Below is a listing; restate from it, character for character, the lines beginning at the line holding "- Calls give" and ending at the line holding "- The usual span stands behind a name", both included.

Dataset content Block Start

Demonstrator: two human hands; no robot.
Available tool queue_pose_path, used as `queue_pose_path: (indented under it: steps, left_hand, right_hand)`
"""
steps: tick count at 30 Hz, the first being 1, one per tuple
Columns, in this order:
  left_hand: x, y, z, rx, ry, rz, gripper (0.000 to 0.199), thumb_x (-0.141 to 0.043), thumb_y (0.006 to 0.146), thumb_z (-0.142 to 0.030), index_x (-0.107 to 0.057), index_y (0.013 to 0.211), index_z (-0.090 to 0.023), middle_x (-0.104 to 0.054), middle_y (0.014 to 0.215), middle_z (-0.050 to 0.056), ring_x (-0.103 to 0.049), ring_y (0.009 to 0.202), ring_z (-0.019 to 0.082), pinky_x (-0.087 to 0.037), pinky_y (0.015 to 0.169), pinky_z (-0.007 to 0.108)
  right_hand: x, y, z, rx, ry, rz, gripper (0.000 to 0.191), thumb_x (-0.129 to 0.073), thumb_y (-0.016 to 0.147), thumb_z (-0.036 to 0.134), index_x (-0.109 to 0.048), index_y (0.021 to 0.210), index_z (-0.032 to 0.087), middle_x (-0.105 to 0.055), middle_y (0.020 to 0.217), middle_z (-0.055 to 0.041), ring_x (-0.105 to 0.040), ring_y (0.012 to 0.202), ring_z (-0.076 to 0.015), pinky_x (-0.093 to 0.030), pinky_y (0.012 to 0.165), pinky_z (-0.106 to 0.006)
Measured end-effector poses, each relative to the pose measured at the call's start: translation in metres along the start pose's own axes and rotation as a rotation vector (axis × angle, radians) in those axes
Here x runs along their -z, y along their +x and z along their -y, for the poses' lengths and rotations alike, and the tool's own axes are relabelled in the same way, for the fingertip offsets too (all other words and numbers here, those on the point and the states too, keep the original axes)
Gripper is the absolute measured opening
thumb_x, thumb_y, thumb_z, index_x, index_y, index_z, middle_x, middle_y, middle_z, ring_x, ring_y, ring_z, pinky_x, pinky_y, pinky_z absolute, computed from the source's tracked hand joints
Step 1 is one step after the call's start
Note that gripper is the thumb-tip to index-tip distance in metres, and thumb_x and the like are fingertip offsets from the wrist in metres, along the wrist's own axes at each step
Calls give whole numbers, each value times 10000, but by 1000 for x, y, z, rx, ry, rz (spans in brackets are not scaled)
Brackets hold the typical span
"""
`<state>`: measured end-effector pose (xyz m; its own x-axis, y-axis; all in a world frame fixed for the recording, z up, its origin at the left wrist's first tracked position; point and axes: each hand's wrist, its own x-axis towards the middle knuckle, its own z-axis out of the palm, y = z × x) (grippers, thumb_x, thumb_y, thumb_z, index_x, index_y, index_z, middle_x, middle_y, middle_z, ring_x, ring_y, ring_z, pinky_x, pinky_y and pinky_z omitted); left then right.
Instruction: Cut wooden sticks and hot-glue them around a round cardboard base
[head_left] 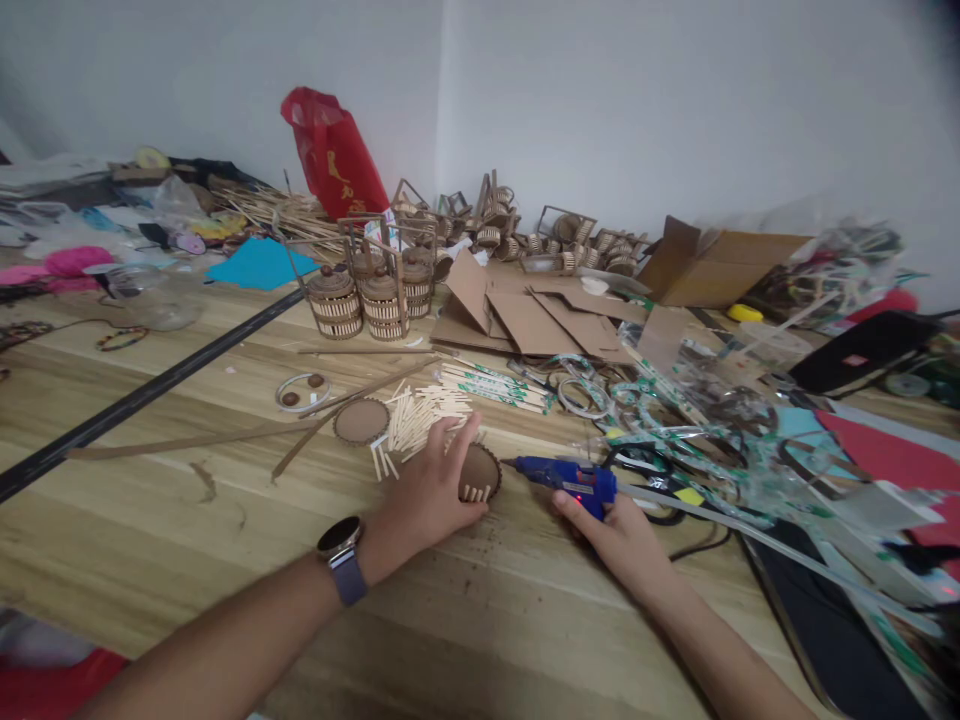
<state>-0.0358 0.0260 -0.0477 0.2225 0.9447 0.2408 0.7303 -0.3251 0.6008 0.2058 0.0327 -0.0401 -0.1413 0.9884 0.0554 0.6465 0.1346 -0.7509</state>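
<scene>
My left hand (431, 490) curls its fingers and thumb around the rim of a round brown cardboard disc (481, 468) with a corrugated edge. Several short pale sticks stand upright along the disc's near side. In my right hand (622, 535) is a blue glue gun (570, 478). Its nozzle points left and almost meets the disc's right edge; whether they touch I cannot tell. A heap of short wooden sticks (424, 412) lies just beyond my left hand. Beside that heap rests another round cardboard disc (361, 421).
Small stick baskets (335, 303) with handles stand behind, near cardboard sheets (536, 318). Green-and-white wrappers (660, 425) and a black phone-like slab (825, 620) lie to the right. Brown strips (202, 437) and a long black strip (165, 390) cross the left side.
</scene>
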Motion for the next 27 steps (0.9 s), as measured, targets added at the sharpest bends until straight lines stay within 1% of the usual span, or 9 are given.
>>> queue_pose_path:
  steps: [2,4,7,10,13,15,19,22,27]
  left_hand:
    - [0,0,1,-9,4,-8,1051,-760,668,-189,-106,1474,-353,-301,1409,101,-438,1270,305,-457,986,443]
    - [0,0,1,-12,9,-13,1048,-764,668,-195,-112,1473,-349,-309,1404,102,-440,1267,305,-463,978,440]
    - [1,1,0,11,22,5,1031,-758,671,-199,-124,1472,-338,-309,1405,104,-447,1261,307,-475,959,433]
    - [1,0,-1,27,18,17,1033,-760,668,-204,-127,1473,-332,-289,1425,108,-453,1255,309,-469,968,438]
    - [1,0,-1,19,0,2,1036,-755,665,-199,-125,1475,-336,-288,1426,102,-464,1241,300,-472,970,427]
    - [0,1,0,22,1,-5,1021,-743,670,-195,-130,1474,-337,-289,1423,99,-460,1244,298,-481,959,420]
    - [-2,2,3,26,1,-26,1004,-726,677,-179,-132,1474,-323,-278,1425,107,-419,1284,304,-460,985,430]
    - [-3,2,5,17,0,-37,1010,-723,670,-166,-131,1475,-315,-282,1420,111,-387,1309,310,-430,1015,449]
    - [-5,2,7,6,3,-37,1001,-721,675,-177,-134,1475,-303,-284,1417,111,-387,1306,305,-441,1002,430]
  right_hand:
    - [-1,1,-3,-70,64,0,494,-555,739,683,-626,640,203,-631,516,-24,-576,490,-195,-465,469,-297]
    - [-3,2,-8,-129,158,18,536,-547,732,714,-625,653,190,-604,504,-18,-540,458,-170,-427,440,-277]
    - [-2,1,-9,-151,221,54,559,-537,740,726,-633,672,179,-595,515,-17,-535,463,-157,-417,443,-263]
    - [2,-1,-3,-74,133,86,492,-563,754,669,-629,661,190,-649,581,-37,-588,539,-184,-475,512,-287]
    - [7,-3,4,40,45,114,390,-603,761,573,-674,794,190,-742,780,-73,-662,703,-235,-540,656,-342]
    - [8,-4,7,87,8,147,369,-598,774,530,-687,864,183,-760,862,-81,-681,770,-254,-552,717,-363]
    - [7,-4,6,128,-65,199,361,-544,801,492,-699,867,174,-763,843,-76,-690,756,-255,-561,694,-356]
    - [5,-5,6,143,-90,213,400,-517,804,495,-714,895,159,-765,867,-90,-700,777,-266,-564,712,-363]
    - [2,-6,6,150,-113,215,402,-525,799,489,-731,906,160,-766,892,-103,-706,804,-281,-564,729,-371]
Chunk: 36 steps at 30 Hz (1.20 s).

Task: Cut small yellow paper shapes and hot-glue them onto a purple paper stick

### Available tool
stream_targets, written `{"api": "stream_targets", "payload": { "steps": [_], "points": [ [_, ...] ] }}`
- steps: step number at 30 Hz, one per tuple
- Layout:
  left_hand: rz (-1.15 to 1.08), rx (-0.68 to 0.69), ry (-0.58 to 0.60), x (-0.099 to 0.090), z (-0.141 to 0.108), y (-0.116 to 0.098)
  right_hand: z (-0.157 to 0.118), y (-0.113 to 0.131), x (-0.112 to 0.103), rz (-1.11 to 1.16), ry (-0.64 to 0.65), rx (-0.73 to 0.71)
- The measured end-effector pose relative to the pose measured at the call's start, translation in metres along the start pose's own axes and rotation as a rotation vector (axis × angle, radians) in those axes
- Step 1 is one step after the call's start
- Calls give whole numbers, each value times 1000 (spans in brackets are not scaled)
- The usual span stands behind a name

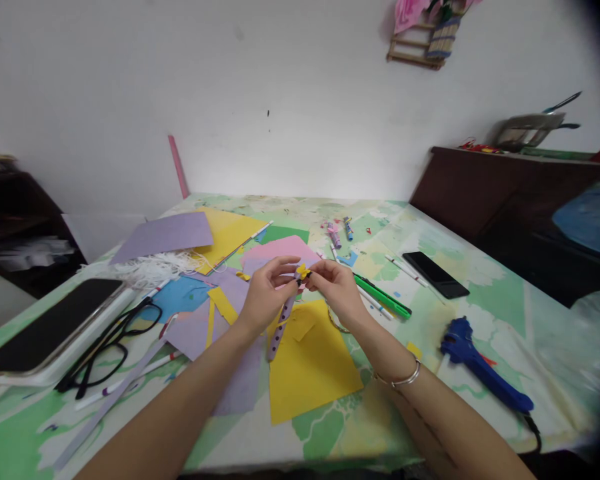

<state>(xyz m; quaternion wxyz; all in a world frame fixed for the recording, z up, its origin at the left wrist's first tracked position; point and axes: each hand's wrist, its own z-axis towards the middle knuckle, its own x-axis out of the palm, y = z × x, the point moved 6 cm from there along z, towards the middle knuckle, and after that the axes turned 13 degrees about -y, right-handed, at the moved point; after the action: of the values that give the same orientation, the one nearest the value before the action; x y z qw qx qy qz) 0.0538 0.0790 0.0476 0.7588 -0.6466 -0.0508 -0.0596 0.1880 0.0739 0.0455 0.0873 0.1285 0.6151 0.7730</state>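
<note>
My left hand pinches the upper end of a purple dotted strip, which hangs down over the table. A small yellow flower-like piece sits at the top of that strip, between my two hands. The fingertips of my right hand are pressed together at the right side of the yellow piece. Beneath both hands lies a yellow sheet with small yellow scraps on it. Purple paper lies to its left.
At the right are a blue glue gun, a black phone and a green cutter. Glasses, a dark-screened device and white strings lie left. Two small decorated rolls lie farther back.
</note>
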Motion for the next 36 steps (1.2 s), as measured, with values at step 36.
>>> {"api": "stream_targets", "payload": {
  "steps": [36],
  "points": [
    [-457,-271,286,3,-11,-2,-94,59,-193,-1526,-573,-484]
  ]
}}
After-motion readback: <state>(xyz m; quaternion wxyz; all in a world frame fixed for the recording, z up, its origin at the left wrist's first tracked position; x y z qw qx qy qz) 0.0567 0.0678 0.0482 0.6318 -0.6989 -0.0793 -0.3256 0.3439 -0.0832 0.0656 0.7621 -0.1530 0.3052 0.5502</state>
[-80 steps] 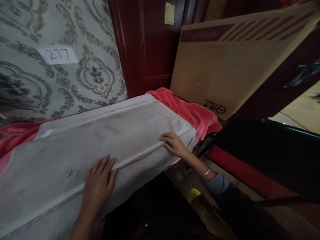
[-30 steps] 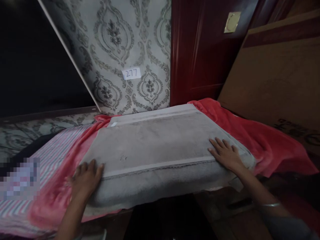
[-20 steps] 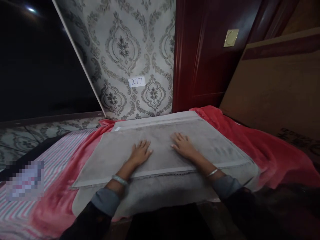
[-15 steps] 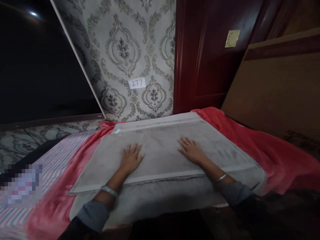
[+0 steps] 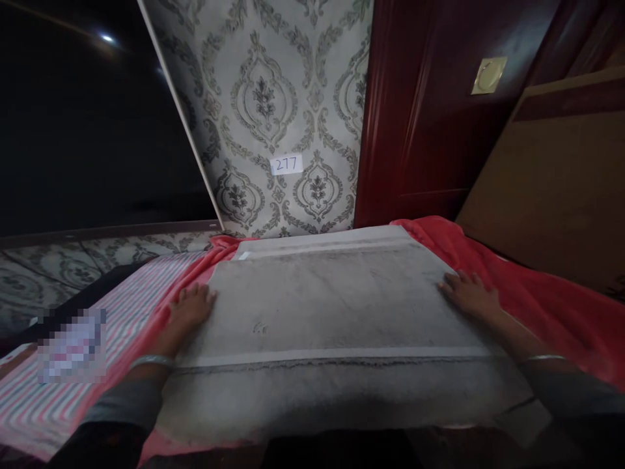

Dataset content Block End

Result of the task ->
- Calls give whole numbers, each value times 1000 (spans in brackets are not scaled)
- The usual span stands behind a name

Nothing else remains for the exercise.